2. Practice Gratitude

There is a tremendous amount of content out in the world around the virtues of a regular gratitude practice, and rightfully so. But there is something I’ve never seen written about gratitude. 

Gratitude is a foundational building block to courage. 

When we practice gratitude consistently, we rewire our brains from a scarcity mindset to an abundance mindset. 

How easy will it be to call on courage when we’re feeling scarce?

How easy will it be to call on courage when we’re feeling abundant?

Big difference between the two. 

Try this every day; write down five things you’re grateful for. Then take one of them, and ask yourself, 

“Why am I grateful for X?” 

Asking “Why?” adds a new dimension to the practice and will cultivate courage.

Core values are your North Star. 

They illuminate the pathway toward living a meaningful life — one that’s filled with passion, purpose, and fulfillment.

When you take the time to consider your core values, the way through the things you struggle with (feeling stuck, no direction, fear) becomes crystal clear.

Values are the foundation for motivation and resilience (taking the first step and continuing through challenges) and serve as a wickedly powerful perceptual filter. 

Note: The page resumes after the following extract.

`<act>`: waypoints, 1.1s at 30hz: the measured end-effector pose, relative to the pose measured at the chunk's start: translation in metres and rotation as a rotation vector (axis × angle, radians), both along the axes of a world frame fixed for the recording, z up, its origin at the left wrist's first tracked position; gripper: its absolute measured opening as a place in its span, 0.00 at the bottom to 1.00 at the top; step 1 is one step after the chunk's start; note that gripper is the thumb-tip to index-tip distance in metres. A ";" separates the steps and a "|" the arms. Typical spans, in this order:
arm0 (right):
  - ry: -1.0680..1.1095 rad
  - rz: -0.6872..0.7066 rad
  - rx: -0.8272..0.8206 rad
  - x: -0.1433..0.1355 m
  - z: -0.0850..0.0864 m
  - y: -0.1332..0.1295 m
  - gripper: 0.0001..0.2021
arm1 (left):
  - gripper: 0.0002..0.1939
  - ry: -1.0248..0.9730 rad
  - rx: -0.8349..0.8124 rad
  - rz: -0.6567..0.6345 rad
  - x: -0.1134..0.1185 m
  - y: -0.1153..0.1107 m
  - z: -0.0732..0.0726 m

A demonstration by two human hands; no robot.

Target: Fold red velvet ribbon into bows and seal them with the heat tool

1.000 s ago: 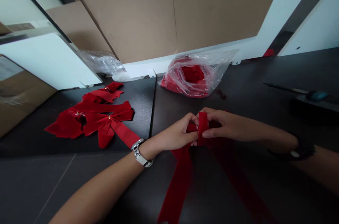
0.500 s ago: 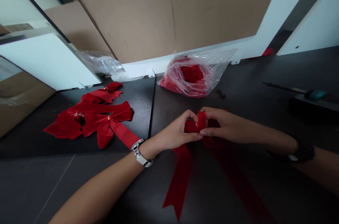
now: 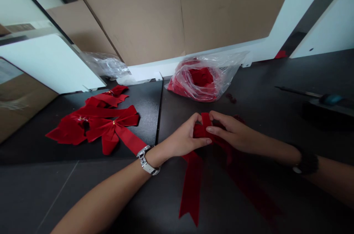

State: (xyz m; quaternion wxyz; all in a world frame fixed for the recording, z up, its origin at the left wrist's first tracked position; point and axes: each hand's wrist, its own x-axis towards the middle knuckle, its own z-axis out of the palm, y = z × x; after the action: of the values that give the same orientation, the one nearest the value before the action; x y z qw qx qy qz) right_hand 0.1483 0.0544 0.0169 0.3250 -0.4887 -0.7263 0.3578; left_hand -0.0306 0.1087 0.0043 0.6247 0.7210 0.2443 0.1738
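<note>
Between my two hands is a red velvet ribbon bow, just above the dark tabletop. My left hand is closed around its left side, thumb in front. On the right, my right hand pinches a short red strip standing up at the bow's middle. Two long tails hang toward me; the left ribbon tail ends in a notched tip, and the right one is blurred. Beside my left wrist lie several finished-looking red bows with gold ties at their centres.
An open clear plastic bag of red pieces stands behind my hands. A screwdriver-like tool with a teal handle rests at the right. Cardboard and white panels rise at the back. Crumpled clear plastic lies back left.
My right hand has shifted slightly left across the bow's middle, its fingers on the upright strip. The left tail has swung to the right, and the right tail has moved too.
</note>
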 end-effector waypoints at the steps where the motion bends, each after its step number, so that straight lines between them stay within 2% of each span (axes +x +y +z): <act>1: -0.006 -0.012 -0.007 0.000 -0.001 0.000 0.09 | 0.20 0.012 0.033 -0.006 0.000 0.000 -0.001; 8: 0.014 -0.061 -0.042 -0.001 -0.001 0.000 0.09 | 0.19 0.103 0.151 0.065 0.001 -0.004 0.001; 11: 0.042 -0.098 -0.047 -0.003 -0.001 0.000 0.09 | 0.18 0.137 0.307 0.139 0.002 -0.006 -0.001; 14: 0.113 -0.124 -0.102 -0.004 -0.003 0.002 0.11 | 0.19 0.112 0.571 0.224 0.003 -0.008 -0.008; 16: 0.178 -0.141 -0.165 -0.005 -0.005 0.003 0.12 | 0.19 0.065 0.812 0.253 0.002 -0.008 -0.011; 20: 0.297 -0.182 -0.273 -0.004 -0.008 0.004 0.12 | 0.17 0.034 1.290 0.178 -0.004 -0.004 -0.014; 23: 0.402 -0.222 -0.385 -0.003 -0.007 0.004 0.14 | 0.16 0.064 1.514 0.119 -0.009 0.000 -0.011; 28: 0.511 -0.223 -0.532 -0.006 -0.007 0.001 0.22 | 0.12 0.054 1.685 0.052 -0.011 0.000 -0.007; 31: 0.477 -0.156 -0.553 -0.006 -0.005 0.001 0.18 | 0.11 0.043 1.703 0.045 -0.009 -0.003 -0.006; 33: 0.374 -0.074 -0.556 -0.003 0.000 0.003 0.14 | 0.11 0.044 1.692 0.055 -0.007 -0.006 -0.005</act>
State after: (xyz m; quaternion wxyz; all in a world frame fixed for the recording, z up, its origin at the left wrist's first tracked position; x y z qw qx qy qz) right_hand 0.1451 0.0576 0.0167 0.3194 -0.5107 -0.5104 0.6137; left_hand -0.0374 0.1025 -0.0007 -0.1350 0.9426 0.0613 0.2991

When you connect your future plans and goals to your core values, your goals become more compelling. 

They become less overwhelming and daunting. The path forward becomes more apparent. 

Choose no more than 7 characteristics you’d like to embody in your life; these are your core values.  

Incorporate these three practices into your own life you’ll make the leap into the abyss with ease. 

And you’ll uncover something extraordinary:

What your brain told you would kill you will make you feel more alive than you ever have.